Output every line of the data exactly as it appears.
------------------------------------------------------------
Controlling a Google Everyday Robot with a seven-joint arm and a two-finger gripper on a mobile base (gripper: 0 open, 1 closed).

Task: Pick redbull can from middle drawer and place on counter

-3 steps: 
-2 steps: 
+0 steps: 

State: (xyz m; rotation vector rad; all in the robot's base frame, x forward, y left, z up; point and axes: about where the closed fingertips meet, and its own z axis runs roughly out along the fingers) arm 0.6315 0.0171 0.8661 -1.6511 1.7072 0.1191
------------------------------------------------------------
=== COMPLETED TASK ===
Controlling a Google Everyday Robot with a seven-joint arm and a two-finger gripper on a mobile base (gripper: 0 open, 1 closed).

Task: Pick redbull can from middle drawer and place on counter

-3 steps: 
-2 steps: 
+0 steps: 

State: (xyz m; rotation vector rad; all in the robot's base frame, x forward, y left, z up; point and axes: about where the closed fingertips meet, and its own z axis runs roughly out along the fingers) arm 0.6315 0.0171 0.8661 -1.6511 1.7072 0.1191

No other output is expected for this exercise.